The reader shared the sad news with her husband. They
informed neighbors who might have known the couple better about the loss of
their son.
Three weeks after the former owners' son had died, the
reader and her husband received two pieces of mail addressed to the former
owners. From the stiffness of the envelopes, they seemed to be cards --
condolence cards, the reader guessed.
"They must not have known them well if they didn't
know they moved six years ago," the reader observed. In any case, she
found herself faced with the decision of what to do with the cards.
Given the former owners' loss, was she obligated to do
exhaustive research until she found out where they had moved so she could
forward the mail to them? If she found their new address, was it enough to
simply write it on the envelopes and put them back in her mailbox for
re-delivery? Or was it OK to simply write "return to sender" or
"recipient no longer at this address" and drop the cards in the
nearest public mailbox?
Now, one advantage of the "return to sender" or
"recipient no longer at this address" route would be to notify the
senders that their former friends no longer lived where they once did. But
returning the cards meant the former owners might never receive these
condolence for the loss of their son, so that choice did not sit right with the
reader.
So what was the right thing to do?
While returning the cards to the senders would have been
better than doing nothing, because it was important to the reader that the
couple who sold her and her husband the house received the cards, the right
thing is to make an effort to find the new address for the couple and either
forward the cards there, or, if they didn't live far away, to simply drop the
cards in their private mailbox.
If after checking various sources, including online
directories, phone books, neighbors, or the funeral home handling the burial of
the sellers' son, the search proved fruitless, the reader could rest easy if
she decided to return the cards to their senders. She would know she'd done the
right thing by trying to get them into the hands for which they were intended.
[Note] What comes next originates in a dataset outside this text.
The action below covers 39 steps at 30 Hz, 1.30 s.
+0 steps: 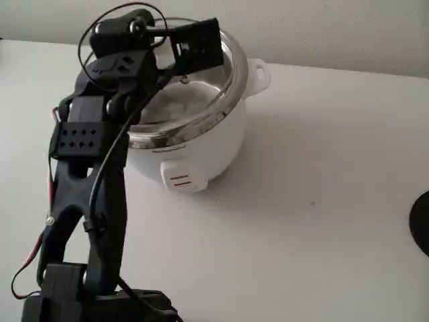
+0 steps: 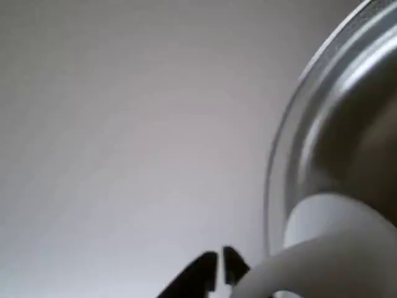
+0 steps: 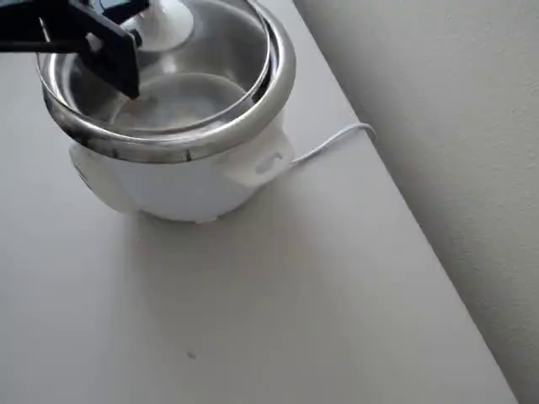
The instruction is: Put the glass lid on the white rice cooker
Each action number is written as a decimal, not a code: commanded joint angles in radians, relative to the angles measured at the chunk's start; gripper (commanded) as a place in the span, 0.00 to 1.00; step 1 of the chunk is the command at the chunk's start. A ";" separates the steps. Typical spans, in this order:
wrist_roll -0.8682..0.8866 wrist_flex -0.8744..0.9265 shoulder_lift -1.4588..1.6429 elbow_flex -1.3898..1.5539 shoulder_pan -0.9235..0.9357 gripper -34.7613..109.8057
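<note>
The white rice cooker [image 1: 201, 157] stands at the back of the table, its switch panel facing front, and it sits at the top left in the overhead view [image 3: 185, 185]. The glass lid [image 1: 201, 100] lies tilted over its steel rim, right side raised. My black gripper [image 1: 191, 57] is at the lid's white knob [image 3: 164, 23] and appears shut on it [image 3: 126, 50]. In the wrist view the knob [image 2: 335, 230] and the lid's metal rim [image 2: 322, 112] loom close, with the fingertips [image 2: 220, 268] nearly together beside the knob.
A white cord [image 3: 337, 139] runs from the cooker toward the wall behind. The arm's base [image 1: 80, 295] stands at the front left. A dark round object [image 1: 422, 221] pokes in at the right edge. Bare tabletop [image 1: 322, 221] spreads right of the cooker.
</note>
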 commanded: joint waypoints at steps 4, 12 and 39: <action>0.017 -0.126 0.038 -0.183 0.032 0.24; 0.021 -0.160 -0.046 -0.183 0.002 0.24; 0.038 -0.060 -0.026 -0.109 -0.021 0.24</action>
Jeffrey L. Seglin, author of The Right Thing: Conscience, Profit and Personal Responsibility in Today's Business and The Good, the Bad, and Your Business: Choosing Right When Ethical Dilemmas Pull You Apart, is a lecturer in public policy and director of the communications program at Harvard's Kennedy School.
Follow him on Twitter: @jseglin
Do you have ethical questions that you need answered? Send them to rightthing@comcast.net.
(c) 2014 JEFFREY L. SEGLIN. Distributed by TRIBUNECONTENT AGENCY, LLC.
2 comments:
Jeff, I think you are right on this one.
Maybe she or he could forward it to the funeral home. They certainly would know and funeral directors are usually caring people who will take care of the rest.
Alan Owseichik
Greenfield, Ma.
Jeffrey, with all due respect to your concerns expressed here and trying to solve the problem, I just feel this is a case of "enough is enough" and leaving well enough alone. Personal friendship with someone in a similar situation might justify going to extreme to return the mail but let the P.O. deal with it, I say!